Frances Gallardo: I explored the phenomenon of the hurricane for many, many years in many ways. I inevitably came to know and to get interested in the Sahara dust because the dust is kind of in a dance with hurricanes, right? All of these aerosols, all of the salt, everything that is in the atmosphere is in a constant dance, is in constant relationship, right? Hurricanes drag the sand storms that travel in the Atlantic ocean toward the Caribbean.

All of the minerals that the Sahara dust storms carry actually multiply the light. So the sun looks twenty times the size. It changes the landscape. It's like a very saturated color: flowers, greens. So I was really interested in this juxtaposition of landscapes. And also the democratic feel of it, the same way hurricanes take heats and water and anything from different political boundaries—the same way the Sahara dust also does not care about political boundaries.

Narrator: Gallardo collected a sample of the Sahara dust in Santurce, a neighborhood in San Juan. She brought it to the Textiles Nanotechnology Lab at Cornell University in Ithaca.

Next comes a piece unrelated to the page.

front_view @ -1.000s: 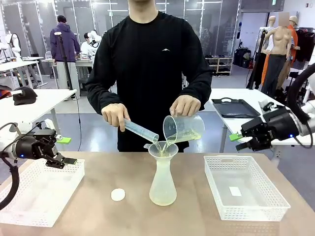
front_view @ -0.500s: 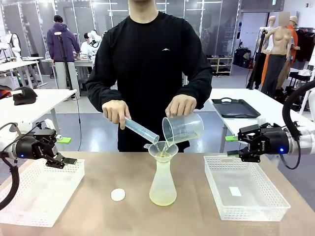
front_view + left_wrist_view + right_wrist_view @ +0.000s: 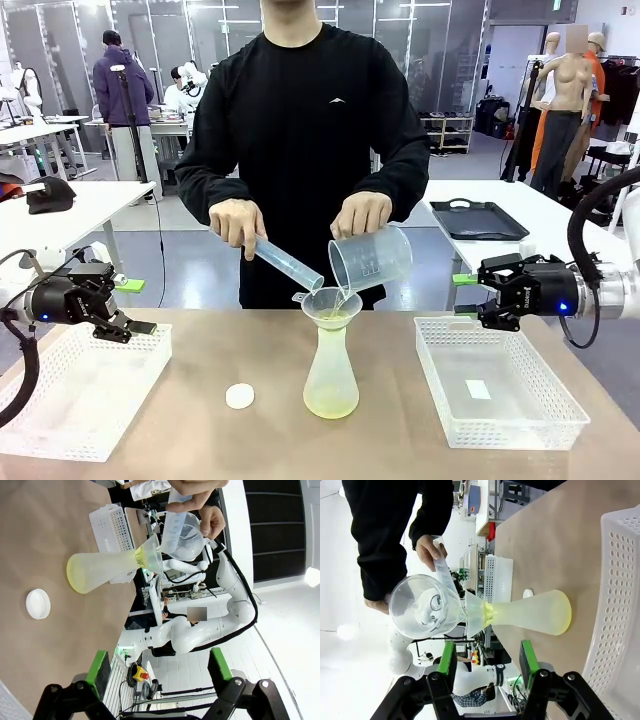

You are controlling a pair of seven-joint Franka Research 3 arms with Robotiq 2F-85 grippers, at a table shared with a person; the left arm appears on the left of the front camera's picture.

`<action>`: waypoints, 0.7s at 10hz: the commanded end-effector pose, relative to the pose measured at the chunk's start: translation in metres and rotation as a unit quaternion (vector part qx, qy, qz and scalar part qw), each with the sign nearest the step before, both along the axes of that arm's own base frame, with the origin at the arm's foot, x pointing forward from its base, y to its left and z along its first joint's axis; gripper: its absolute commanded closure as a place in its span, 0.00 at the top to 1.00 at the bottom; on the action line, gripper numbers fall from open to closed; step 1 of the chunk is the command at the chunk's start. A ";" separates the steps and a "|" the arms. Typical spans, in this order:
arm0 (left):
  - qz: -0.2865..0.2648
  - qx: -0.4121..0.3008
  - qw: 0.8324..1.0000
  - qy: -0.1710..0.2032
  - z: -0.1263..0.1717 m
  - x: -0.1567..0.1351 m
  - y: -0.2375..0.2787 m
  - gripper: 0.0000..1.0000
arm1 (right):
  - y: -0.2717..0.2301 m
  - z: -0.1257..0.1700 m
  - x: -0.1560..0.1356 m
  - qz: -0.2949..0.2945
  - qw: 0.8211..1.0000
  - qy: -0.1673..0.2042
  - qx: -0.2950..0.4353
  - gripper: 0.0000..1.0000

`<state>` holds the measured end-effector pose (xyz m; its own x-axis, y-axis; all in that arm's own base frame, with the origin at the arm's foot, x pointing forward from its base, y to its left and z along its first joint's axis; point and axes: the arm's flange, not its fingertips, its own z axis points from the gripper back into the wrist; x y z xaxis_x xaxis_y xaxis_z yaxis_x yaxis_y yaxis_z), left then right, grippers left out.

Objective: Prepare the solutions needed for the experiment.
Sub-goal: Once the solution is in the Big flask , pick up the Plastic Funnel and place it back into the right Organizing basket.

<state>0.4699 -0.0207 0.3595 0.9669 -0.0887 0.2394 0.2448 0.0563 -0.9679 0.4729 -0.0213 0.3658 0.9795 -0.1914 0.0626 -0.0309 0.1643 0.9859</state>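
Green pads parted, the left gripper hangs empty over the left basket. At mid-table the solutions lie as a shallow yellow-green layer in the flask, under a funnel into which a person tips a cylinder and a beaker. Liquid sloshes, so it is probably best carried upright, with the flask gripped at its narrow neck. The right gripper, jaws apart and empty, hovers by the right basket.
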 end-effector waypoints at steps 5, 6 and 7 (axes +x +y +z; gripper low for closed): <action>-0.002 0.001 1.000 -0.005 0.001 0.000 -0.001 1.00 | -0.003 -0.001 0.000 -0.004 1.000 0.001 0.000 0.64; -0.002 0.001 1.000 -0.005 0.001 0.000 -0.001 1.00 | -0.003 -0.001 0.000 -0.004 1.000 0.001 0.000 0.64; -0.002 0.001 1.000 -0.005 0.001 0.000 -0.001 1.00 | -0.003 -0.001 0.000 -0.004 1.000 0.001 0.000 0.64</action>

They processed the sample with a field emissions scanning electron microscope, and Gallardo created a heat etching of the resulting image.

Frances Gallardo: They processed the small sample with the field emissions scanning electron microscope.

The etching creates reliefs in the paper: the darker the shadow, the deeper the valley. I then manipulated the digital images with software by erasing the background and replacing it with grids of many styles and sizes, which I hand colored with gradations to convey depth movement and suspension. For me, not only do these images speak about the invisible in the landscape, but the invisible emotions of life in the changing climate.